The headaches became more regular and I started taking Tylenol or Advil, (I didn’t know the difference). The headaches would subside for a bit but started to occur more often. They weren’t bad and it was only a minor annoyance at the time.

Then one day in July I woke up to a throbbing headache and knew I wouldn’t be able to go to the office.  Emily insisted that we go to the emergency room since I was having them so often. I thought the idea was ridiculous. My understanding of ER’s at the time was that it was a place for gunshot wounds and heart attacks.

But once at the ER, the throbbing got worse. They put me in a room with other visitors to wait for an assessment. I tried using others in the room as a distraction, one lady was gleefully telling everyone how she had broken her first bone but the pain in my head was making me nauseous. I went for a pee and threw up.
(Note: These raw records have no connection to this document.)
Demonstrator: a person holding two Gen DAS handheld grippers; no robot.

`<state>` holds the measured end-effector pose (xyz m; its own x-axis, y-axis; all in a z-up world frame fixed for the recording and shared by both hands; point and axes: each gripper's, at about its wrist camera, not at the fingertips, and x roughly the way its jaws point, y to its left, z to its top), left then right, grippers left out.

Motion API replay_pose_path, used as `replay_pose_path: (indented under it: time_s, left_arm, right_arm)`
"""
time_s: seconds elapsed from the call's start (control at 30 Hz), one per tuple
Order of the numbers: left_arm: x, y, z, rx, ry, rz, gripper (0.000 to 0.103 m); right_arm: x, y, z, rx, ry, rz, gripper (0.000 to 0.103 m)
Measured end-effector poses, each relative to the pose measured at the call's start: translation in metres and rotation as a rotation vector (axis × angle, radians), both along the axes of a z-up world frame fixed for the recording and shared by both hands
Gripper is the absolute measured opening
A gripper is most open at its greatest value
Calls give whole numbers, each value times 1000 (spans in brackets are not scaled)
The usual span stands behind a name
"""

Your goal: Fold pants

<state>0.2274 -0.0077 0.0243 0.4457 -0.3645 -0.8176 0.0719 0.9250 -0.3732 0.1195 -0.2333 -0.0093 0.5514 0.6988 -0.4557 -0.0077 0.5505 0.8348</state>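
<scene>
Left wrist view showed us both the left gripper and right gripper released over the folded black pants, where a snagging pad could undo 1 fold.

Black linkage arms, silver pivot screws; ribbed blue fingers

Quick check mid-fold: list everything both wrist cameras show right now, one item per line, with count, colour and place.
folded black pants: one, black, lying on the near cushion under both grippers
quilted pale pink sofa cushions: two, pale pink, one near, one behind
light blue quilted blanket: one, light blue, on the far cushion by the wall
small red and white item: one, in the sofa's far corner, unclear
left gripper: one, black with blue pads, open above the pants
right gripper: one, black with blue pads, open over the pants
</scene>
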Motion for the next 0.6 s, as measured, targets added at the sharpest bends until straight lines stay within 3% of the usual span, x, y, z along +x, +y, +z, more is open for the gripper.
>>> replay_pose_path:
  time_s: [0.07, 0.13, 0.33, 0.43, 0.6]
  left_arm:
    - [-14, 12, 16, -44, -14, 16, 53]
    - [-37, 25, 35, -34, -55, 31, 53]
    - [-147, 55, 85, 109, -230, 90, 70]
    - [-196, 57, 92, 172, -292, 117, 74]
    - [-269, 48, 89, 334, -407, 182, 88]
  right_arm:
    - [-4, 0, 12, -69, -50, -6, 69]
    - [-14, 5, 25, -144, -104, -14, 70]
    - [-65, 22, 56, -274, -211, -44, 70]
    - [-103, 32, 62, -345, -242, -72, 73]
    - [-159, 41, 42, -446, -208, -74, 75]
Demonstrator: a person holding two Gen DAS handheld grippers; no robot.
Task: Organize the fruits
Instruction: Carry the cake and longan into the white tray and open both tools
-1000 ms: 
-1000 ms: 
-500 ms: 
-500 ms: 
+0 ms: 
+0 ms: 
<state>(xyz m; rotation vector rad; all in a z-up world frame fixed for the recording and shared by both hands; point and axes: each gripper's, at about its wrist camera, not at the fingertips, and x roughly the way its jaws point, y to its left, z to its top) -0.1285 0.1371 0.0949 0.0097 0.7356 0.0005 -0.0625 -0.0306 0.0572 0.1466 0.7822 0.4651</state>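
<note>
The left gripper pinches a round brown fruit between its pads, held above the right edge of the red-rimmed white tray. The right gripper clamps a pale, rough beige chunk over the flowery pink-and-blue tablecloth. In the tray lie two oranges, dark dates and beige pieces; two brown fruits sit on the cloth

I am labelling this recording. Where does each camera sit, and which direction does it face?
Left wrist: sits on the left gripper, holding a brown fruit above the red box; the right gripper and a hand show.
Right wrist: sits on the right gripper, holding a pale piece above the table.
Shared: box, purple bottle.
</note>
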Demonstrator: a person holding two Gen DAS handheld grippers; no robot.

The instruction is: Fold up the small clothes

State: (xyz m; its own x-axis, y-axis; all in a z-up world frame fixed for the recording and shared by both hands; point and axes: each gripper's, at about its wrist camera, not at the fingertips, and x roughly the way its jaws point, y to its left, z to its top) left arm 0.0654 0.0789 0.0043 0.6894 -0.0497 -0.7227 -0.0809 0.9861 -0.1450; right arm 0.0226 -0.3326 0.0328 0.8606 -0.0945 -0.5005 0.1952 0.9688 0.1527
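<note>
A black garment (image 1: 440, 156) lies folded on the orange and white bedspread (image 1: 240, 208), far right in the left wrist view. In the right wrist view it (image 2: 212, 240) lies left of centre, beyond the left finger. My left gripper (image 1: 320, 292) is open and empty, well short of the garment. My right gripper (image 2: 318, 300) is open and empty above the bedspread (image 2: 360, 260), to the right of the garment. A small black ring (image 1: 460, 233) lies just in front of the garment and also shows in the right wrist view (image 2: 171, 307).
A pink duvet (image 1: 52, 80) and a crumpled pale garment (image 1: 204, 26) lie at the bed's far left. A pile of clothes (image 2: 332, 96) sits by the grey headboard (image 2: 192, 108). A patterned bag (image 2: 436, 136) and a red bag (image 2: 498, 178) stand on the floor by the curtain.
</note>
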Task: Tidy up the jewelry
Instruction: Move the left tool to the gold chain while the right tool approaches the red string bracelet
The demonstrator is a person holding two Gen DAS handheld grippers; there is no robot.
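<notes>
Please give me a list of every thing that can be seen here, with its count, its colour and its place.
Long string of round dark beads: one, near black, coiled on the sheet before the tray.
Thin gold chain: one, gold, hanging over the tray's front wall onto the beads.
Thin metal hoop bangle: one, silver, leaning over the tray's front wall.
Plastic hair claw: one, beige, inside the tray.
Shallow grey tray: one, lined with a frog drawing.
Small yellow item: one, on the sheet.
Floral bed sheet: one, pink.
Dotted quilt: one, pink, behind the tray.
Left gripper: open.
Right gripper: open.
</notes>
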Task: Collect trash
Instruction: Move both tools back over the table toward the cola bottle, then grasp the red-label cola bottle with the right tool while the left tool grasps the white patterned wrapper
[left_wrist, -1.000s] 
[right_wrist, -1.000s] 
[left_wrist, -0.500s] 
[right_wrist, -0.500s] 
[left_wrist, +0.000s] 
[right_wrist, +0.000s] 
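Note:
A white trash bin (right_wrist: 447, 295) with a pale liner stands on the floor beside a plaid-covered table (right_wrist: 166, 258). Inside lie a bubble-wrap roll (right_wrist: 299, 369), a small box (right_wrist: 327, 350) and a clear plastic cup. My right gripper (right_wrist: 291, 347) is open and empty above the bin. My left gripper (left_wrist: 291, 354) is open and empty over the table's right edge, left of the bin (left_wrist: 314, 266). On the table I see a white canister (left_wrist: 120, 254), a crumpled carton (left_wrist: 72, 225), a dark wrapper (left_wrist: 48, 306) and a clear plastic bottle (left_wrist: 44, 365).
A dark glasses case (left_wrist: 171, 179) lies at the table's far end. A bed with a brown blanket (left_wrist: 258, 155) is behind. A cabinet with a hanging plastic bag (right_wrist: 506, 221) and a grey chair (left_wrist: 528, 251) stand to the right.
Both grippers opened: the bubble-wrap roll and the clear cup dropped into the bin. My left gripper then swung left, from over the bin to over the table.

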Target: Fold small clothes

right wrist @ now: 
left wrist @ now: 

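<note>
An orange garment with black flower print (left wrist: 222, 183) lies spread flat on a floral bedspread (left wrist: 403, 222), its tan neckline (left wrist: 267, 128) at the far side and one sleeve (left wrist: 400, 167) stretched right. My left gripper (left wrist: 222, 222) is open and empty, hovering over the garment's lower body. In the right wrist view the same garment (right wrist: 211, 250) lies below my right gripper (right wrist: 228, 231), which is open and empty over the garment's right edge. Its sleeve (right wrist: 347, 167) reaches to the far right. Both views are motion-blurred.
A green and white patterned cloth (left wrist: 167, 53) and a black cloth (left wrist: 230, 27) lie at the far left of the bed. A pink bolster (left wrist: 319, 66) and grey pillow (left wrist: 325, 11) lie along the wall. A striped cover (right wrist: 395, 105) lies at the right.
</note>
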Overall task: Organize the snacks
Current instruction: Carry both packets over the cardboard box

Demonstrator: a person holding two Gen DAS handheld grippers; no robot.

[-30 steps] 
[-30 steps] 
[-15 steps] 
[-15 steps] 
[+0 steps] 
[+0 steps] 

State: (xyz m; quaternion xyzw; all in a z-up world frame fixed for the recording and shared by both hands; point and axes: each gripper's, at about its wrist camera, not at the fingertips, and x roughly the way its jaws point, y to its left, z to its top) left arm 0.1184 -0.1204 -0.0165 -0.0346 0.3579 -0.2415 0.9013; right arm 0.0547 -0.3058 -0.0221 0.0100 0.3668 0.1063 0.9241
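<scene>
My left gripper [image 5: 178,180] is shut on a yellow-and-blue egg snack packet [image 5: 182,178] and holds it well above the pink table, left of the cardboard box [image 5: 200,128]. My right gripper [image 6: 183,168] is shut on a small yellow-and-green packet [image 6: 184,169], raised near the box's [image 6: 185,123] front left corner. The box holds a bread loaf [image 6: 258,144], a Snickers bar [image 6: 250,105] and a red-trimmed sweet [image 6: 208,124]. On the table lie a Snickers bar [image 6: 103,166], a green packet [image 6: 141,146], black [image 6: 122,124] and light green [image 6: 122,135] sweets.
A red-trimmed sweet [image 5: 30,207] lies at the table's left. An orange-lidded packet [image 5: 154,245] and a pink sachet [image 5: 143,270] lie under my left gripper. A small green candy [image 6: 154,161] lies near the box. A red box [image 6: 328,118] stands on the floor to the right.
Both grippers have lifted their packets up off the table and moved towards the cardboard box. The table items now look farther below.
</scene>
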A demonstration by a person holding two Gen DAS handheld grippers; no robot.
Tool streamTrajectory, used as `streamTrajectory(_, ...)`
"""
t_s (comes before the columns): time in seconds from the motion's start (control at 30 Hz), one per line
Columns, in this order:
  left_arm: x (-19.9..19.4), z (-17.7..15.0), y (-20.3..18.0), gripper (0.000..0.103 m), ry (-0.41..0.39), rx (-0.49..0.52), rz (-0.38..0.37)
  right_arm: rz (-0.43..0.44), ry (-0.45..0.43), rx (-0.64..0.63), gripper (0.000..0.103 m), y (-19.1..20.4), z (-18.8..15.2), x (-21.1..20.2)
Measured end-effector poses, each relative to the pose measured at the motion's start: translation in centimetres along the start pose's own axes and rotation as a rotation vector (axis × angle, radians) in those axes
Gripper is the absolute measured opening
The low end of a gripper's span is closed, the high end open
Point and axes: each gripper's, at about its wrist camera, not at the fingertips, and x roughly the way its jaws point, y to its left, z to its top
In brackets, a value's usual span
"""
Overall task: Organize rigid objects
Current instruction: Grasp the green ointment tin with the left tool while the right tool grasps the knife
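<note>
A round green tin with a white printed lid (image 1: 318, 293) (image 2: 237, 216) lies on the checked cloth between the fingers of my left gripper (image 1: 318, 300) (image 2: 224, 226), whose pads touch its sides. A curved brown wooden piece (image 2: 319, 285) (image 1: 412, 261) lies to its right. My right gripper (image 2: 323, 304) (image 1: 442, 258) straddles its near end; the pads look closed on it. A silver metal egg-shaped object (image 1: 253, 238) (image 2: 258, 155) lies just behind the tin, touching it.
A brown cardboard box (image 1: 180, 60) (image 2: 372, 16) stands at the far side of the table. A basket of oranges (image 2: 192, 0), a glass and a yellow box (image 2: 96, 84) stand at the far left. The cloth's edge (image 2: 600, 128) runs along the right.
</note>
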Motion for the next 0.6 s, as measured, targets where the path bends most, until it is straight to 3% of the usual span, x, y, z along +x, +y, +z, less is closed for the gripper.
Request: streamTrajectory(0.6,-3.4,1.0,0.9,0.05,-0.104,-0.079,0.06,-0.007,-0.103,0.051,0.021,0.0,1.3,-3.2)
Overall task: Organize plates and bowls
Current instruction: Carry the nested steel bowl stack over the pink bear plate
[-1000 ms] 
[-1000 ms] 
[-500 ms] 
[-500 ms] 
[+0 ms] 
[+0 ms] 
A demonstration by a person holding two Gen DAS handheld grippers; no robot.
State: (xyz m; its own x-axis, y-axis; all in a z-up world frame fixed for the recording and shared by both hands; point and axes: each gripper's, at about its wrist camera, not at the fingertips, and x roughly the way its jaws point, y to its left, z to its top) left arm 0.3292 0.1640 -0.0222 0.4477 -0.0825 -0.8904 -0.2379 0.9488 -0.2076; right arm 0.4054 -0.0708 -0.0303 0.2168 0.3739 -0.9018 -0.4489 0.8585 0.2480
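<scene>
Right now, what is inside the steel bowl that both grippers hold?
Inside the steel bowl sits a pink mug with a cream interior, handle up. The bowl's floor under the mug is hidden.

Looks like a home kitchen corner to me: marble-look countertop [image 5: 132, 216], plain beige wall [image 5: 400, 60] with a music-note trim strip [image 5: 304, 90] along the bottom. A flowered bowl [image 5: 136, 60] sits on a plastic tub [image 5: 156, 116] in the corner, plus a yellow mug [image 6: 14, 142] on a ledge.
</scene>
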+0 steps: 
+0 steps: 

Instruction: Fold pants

Our wait time decreased significantly after that.

The doctor saw us and asked me to describe my headaches and if had banged my head recently. He did basic tests to see for possible aneurysm symptoms.

He didn’t seem overly concerned so we weren’t either.

We got a CT scan which I thought excessive but also super cool. We waited and the doctor came back and asked to see me and Emily. I initially volunteered to see him alone but he said it was best she come with. First moment of hesitation.

He led us to his office, sat us down, and let us know the CT scan had revealed a mass about the size of a golf ball in my head.

Everyone has imagined winning the lottery before, and to that effect, most people have imagined being told terrible medical news. I definitely had. Some scenario where a doctor told me I had six months to live or something. When it actually happened it was surreal.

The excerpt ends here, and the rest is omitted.